Provided data below:
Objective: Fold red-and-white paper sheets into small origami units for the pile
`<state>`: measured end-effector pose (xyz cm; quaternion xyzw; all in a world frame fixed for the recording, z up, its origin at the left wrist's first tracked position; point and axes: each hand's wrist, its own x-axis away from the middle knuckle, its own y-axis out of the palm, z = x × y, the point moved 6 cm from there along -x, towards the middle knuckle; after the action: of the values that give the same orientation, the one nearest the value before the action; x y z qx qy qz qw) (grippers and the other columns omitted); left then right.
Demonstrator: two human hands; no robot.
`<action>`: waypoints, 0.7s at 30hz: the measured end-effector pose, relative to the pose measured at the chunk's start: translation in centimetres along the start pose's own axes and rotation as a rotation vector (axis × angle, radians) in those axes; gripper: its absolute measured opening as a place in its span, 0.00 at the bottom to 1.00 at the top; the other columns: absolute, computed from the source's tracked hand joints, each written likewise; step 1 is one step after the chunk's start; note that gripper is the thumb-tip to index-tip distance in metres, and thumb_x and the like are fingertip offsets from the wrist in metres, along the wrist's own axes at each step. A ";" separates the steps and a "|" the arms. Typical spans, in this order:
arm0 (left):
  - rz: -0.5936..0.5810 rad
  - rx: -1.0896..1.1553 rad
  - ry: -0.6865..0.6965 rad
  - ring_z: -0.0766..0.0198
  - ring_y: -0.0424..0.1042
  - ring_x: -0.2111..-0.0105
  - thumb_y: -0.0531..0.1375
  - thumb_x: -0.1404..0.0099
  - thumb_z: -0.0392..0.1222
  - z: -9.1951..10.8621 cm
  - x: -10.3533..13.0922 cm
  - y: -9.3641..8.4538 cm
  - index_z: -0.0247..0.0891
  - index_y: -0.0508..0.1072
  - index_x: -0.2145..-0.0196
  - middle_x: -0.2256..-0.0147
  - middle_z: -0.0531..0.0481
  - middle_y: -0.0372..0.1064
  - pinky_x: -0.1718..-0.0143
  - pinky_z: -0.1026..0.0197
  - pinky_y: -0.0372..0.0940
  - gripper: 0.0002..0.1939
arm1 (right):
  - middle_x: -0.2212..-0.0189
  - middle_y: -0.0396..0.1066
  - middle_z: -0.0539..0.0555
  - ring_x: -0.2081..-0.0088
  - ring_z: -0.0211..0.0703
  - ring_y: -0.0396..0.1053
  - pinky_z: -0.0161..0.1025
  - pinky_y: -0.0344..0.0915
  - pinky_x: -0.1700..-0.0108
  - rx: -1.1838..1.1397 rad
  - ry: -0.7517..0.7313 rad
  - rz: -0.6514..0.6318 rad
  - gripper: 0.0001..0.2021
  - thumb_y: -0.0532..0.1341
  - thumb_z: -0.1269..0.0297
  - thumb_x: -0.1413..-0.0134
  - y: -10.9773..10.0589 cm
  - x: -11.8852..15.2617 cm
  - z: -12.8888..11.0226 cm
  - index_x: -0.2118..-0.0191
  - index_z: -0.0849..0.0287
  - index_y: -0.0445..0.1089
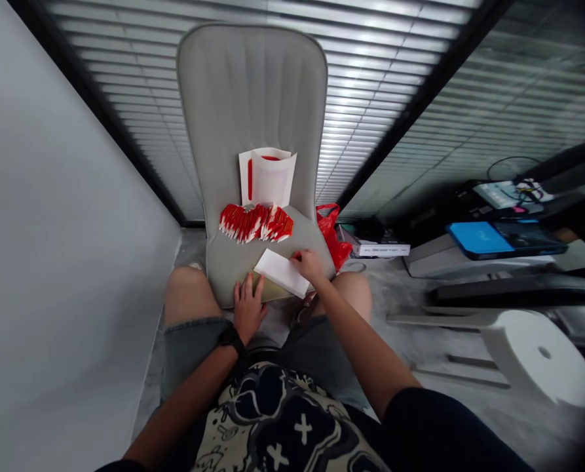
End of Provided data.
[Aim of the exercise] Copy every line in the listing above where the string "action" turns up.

[Result of the task]
`<state>`: measured end-effector pose (xyz cm; quaternion xyzw; all in a world frame fixed for the recording, z up, its origin at the left wrist's first tracked position; point and axes: each hand's wrist, its own x-axis away from the middle knuckle, its own y-axis out of the palm, z = x × y, the point moved 6 cm from there along -x, towards the middle knuckle; after the action: of the values that give the same orientation, the one nearest the value before the action; x y z qx qy qz qw) (grippers and the other columns omitted); left then right.
`<action>`: waypoints, 0.7s at 30hz: the measured end-effector pose, relative to the pose measured at the chunk's start: translation in centimetres along the start pose's own axes and rotation as a rotation vector (axis × angle, radians) in those axes; gripper: its absolute measured opening as a place in its span, 0.00 at the bottom to 1.00 at the top; the other columns: absolute, computed from the source's tracked hand joints, each written likewise; step 1 is one step after the chunk's start; note that gripper is the thumb-tip to index-tip distance in metres, and thumb_x and the like are fingertip offsets from the wrist in metres, along the wrist's own axes at each step. A ";" separates the steps and a "|" the arms. Typical spans, in this order:

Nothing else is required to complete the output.